MDC-Alliance president Nelson Chamisa yesterday remained
adamant that they were not going into an election without testing the ballot
papers.
Chamisa claimed the Zimbabwe Electoral Commission (Zec)
officials told the MDC Alliance during a meeting yesterday that the electoral
body received orders from President Emmerson Mnangagwa not to compromise on the
issue of the contentious electoral reforms.
He made the remarks yesterday while addressing thousands of
his party supporters at Vengere Stadium in Makoni Central constituency, where
he claimed that Mnangagwa wanted to trap him by forcing him to go to the courts
to challenge the issue of the contentious voters’ roll.
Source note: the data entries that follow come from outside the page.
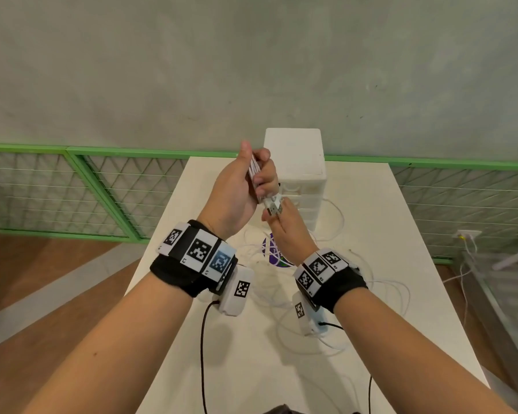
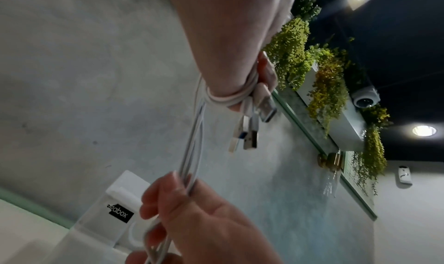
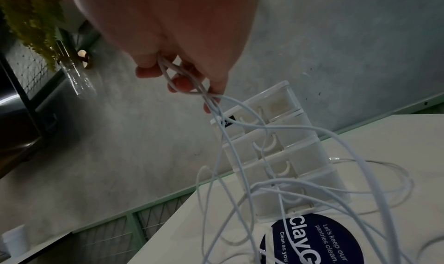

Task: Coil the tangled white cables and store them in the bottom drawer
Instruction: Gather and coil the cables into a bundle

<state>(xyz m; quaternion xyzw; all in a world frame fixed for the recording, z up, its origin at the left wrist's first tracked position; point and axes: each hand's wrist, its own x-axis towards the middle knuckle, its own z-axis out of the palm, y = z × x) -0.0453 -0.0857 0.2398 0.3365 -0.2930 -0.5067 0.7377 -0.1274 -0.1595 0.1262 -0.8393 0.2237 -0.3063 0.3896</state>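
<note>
Several white cables [image 1: 255, 170] are gathered into a bundle that my left hand [image 1: 253, 171] grips, raised above the table. In the left wrist view the cables [image 2: 228, 99] loop round my left hand [image 2: 230, 49], and three USB plugs [image 2: 250, 137] hang from it. My right hand [image 1: 277, 215] pinches the strands just below the USB plugs [image 1: 274, 209]. From my right hand [image 3: 182, 82] the loose cables [image 3: 240, 154] fall in tangled loops onto the table. Behind the hands stands the white drawer unit [image 1: 296, 162], its bottom drawer [image 3: 300, 198] closed.
The white table [image 1: 401, 264] carries loose cable loops [image 1: 395, 294] and a round dark blue sticker [image 3: 312, 239] in front of the drawer unit. A green mesh fence [image 1: 87, 189] runs behind the table. A wall socket [image 1: 468, 234] is at the right.
</note>
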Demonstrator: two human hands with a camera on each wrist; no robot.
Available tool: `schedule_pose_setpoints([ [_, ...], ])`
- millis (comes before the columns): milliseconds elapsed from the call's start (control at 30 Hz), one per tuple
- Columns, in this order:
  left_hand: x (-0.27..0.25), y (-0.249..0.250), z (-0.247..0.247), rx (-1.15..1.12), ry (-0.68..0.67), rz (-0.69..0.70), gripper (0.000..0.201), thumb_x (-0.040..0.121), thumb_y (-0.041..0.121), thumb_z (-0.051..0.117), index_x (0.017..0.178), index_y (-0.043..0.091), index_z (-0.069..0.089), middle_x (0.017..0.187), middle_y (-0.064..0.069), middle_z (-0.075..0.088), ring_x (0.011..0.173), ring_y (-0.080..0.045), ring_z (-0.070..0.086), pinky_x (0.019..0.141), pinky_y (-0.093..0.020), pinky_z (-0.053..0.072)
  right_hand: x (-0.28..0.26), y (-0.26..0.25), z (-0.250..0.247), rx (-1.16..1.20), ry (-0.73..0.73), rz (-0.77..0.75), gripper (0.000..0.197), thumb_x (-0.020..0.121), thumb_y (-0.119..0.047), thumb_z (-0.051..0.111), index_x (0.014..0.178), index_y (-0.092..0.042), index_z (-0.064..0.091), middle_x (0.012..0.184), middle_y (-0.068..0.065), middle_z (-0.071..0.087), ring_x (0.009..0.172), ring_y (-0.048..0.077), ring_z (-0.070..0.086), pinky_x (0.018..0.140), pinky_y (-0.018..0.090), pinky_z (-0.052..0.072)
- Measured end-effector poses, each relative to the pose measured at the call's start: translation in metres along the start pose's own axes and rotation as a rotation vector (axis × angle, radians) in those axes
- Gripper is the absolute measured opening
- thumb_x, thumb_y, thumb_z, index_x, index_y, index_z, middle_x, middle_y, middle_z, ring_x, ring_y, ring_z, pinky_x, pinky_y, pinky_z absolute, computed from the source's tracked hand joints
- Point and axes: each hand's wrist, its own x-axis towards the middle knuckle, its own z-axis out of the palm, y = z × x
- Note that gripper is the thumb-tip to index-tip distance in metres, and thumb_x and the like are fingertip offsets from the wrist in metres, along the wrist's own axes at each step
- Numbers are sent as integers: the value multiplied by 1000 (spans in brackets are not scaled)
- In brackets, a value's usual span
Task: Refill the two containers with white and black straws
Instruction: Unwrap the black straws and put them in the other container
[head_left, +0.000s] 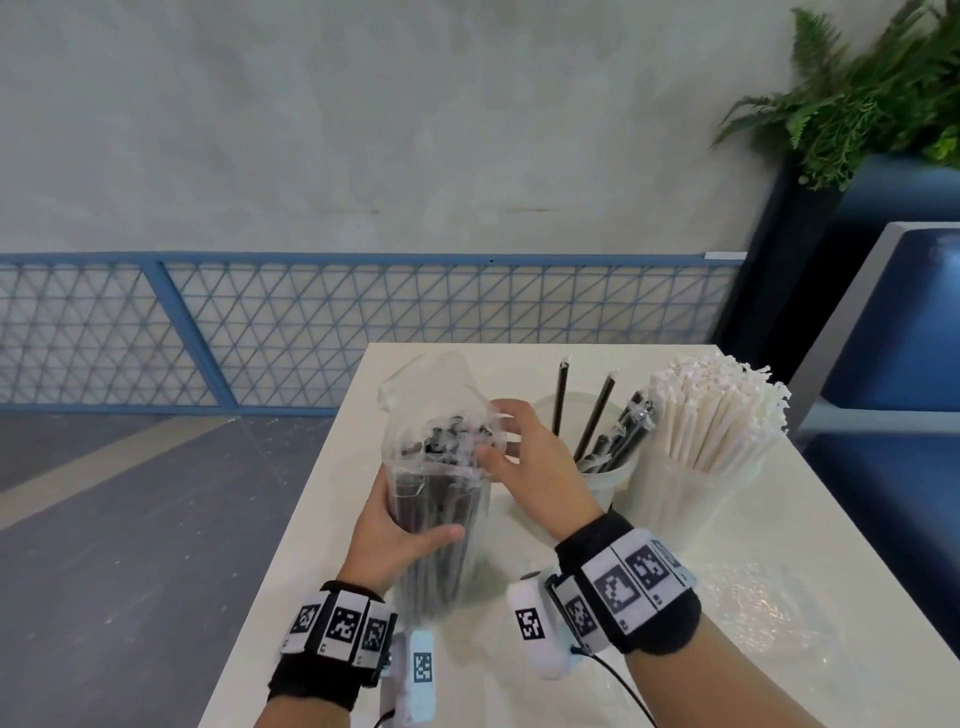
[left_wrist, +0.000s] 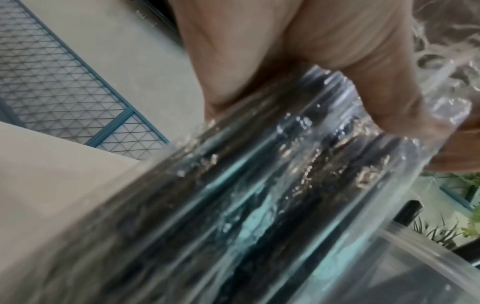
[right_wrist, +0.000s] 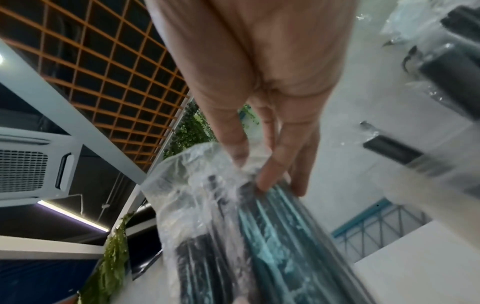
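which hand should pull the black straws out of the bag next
Right. The left hand grips the bag of black straws around its middle, steadying it. The right hand is already at its open top, beside the black-straw container.

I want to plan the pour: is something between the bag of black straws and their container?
Only the right hand, pinching the mouth of the bag of black straws, lies toward the container; the table between shows nothing else.
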Motion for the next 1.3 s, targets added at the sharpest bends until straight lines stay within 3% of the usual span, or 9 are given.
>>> schedule_pose_setpoints([
  [100,1,0,-2,-6,21,7,75,52,-1,85,113,25,48,106,10,62,91,12,61,75,-7,48,-4,-1,5,153,-52,-6,51,85,3,51,130,-19,41,120,7,57,103,24,63,89,34,52],
  [233,3,-5,-5,-18,51,-35,73,53,5,86,115,19,51,105,5,67,99,-8,64,87,-28,51,-6,3,15,146,-42,11,61,78,11,52,125,-26,44,119,2,49,104,21,60,86,34,54],
  [333,5,-7,-7,-25,69,-40,65,55,6,86,111,18,55,103,2,68,98,-12,65,89,-33,51,-8,2,24,-207,249,-270,48,74,3,62,114,-21,52,113,-6,38,95,14,52,86,22,47],
  [400,6,-9,-8,-22,76,-22,63,56,5,85,108,23,55,104,2,68,98,-11,64,86,-29,50,-10,-6,24,-236,263,-416,32,77,-5,67,106,-16,58,104,-7,47,89,10,52,83,15,42],
  [600,6,-10,-8,0,38,-14,60,59,2,83,110,18,54,102,4,67,96,-8,64,76,-16,49,-5,-12,21,-468,-23,-162,63,82,-34,66,137,-16,40,123,6,58,112,20,50,89,20,35],
  [800,8,-15,-12,-15,-28,-6,68,55,4,86,115,14,55,103,1,70,96,-10,67,79,-20,54,5,-12,16,-296,-84,-59,65,80,-40,67,137,-20,42,123,7,57,93,12,52,76,18,35],
  [933,8,-16,-13,-38,-81,7,78,43,17,88,113,23,54,106,4,69,101,-6,65,83,-16,51,8,-3,24,-303,-167,-56,83,72,-36,75,141,-18,33,136,0,49,114,22,50,92,25,39],
  [1133,8,-19,-12,1,-75,6,86,42,17,91,117,23,50,107,4,67,100,-3,64,85,-21,51,8,8,24,-34,-59,56,54,70,-27,78,118,-17,57,115,-6,60,103,8,52,86,17,37],
  [1300,9,-19,-10,15,-76,11,76,48,2,89,107,30,50,102,5,67,93,3,64,78,-12,50,4,9,34,-277,-51,-151,57,71,-29,76,123,-19,53,115,-7,60,98,15,46,82,16,36],
])
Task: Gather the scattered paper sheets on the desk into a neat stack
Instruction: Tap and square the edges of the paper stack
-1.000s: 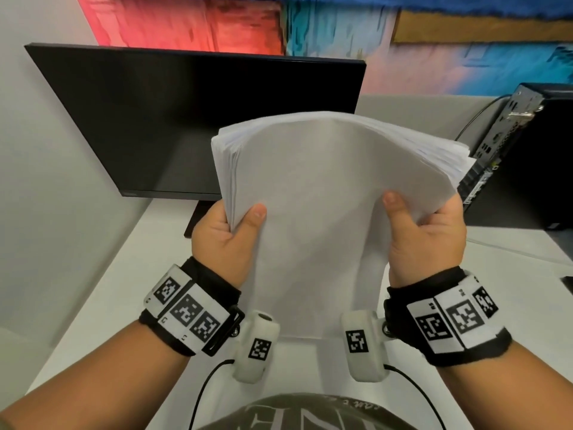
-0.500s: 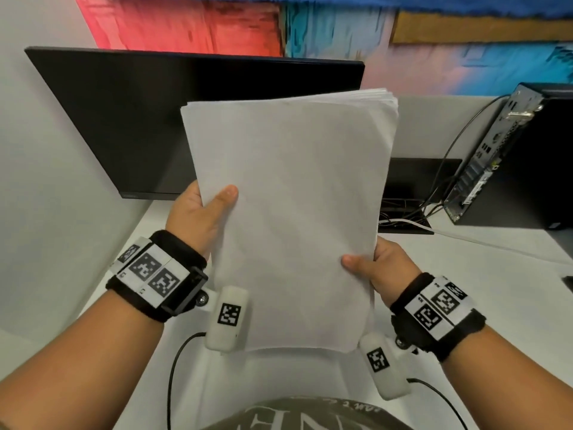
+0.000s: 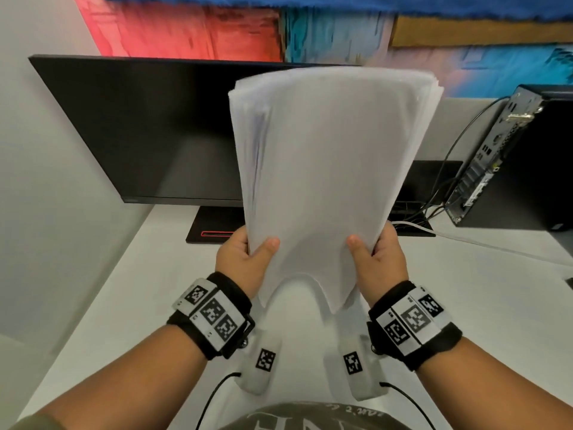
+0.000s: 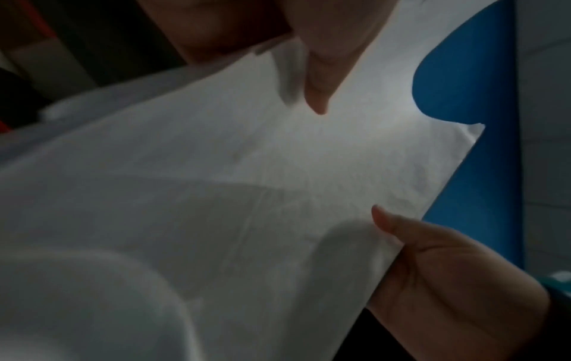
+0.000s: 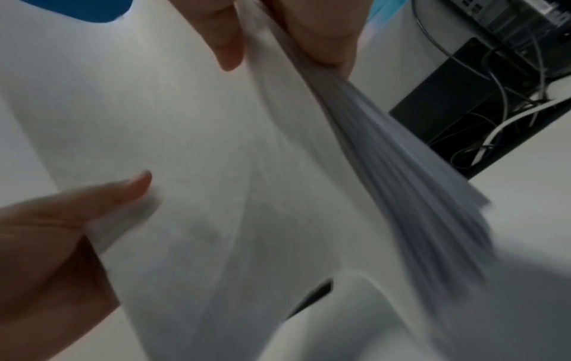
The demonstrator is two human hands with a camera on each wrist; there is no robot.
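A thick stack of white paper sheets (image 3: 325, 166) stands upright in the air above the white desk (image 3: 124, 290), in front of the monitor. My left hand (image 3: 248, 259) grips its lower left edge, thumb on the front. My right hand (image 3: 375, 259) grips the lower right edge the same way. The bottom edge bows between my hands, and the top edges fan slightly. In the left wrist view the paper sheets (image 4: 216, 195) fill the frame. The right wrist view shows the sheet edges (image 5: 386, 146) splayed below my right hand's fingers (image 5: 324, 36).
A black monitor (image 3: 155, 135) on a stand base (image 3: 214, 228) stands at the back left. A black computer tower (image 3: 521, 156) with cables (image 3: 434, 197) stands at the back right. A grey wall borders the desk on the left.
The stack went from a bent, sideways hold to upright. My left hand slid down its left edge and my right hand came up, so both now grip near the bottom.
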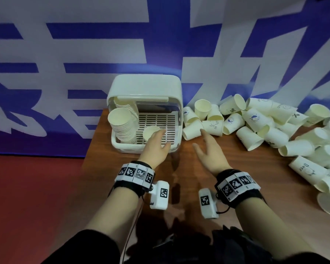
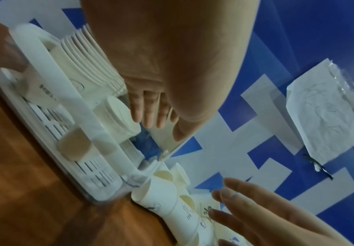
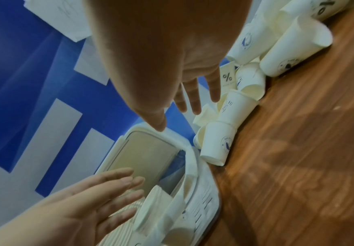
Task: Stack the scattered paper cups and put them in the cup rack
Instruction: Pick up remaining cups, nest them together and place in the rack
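Note:
The white cup rack [image 1: 171, 103] stands on the wooden table with its lid raised. A tall stack of paper cups [image 1: 122, 124] leans in its left side. One single cup [image 1: 150, 133] sits on the slatted floor [image 1: 168, 121] of the rack. My left hand [image 1: 160, 140] hovers over the rack's front edge with straight fingers [image 2: 148, 114], right beside that cup and holding nothing. My right hand [image 1: 204, 141] is open and empty, its fingers [image 3: 195, 101] stretched toward the nearest scattered cups [image 1: 193, 131]. Several more loose cups [image 1: 255, 121] lie in a heap to the right.
The heap of cups runs along the backdrop to the table's right edge [image 1: 328, 202]. A blue and white banner [image 1: 84, 54] hangs just behind the rack. Bare wood [image 1: 246, 187] lies in front of the heap. Left of the table edge [image 1: 88, 149] is red floor.

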The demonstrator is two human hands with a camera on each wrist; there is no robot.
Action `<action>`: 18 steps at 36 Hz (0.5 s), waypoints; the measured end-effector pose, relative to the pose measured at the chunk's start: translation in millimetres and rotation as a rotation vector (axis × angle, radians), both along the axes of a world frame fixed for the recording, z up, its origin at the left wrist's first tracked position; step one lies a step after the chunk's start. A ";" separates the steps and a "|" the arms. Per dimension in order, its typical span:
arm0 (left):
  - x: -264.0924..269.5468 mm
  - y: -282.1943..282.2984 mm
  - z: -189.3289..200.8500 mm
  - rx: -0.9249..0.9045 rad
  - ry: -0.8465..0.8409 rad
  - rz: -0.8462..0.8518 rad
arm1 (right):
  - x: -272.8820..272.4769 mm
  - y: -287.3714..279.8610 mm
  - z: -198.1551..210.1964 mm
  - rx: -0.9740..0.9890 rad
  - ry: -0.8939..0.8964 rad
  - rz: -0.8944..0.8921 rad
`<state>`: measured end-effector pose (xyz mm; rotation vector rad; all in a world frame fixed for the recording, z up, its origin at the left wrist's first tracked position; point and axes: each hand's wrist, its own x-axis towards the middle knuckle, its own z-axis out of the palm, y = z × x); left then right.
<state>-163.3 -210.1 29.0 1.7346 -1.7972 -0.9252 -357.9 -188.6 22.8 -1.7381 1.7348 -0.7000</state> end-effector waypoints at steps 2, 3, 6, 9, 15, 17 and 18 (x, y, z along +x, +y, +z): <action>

Mnangagwa has, of late, been challenging Chamisa to
approach the courts if he had any issue over next Monday’s crunch polls.
“This is a historic moment and you are attending this rally
in your thousands. Today, I was in a meeting and I sent our leaders our
chairman Morgen Komichi, secretary-general Douglas Mwonzora and chief election
agent Jameson Timba. We told them that we are not moving on our terms over the
ballot papers,” he said.
“Zec responded by saying that Mnangagwa told them not to
compromise over the matter. Zec told us that they are responding by sending
ballot papers to their stations. What it means is that Zec is driving this
country into instability. This means that both Zec and Zanu PF are bedfellows
in destroying this country.”
Added the main opposition presidential candidate: “We told
them we are approaching Sadc and say that we are deadlocked. But we are not
going to boycott this election since we know that we won this election and it’s
a delayed match.
“Mnangagwa told us that we should go to court. We are not
fools. You want to trap us and people are the ultimate courts of this country.”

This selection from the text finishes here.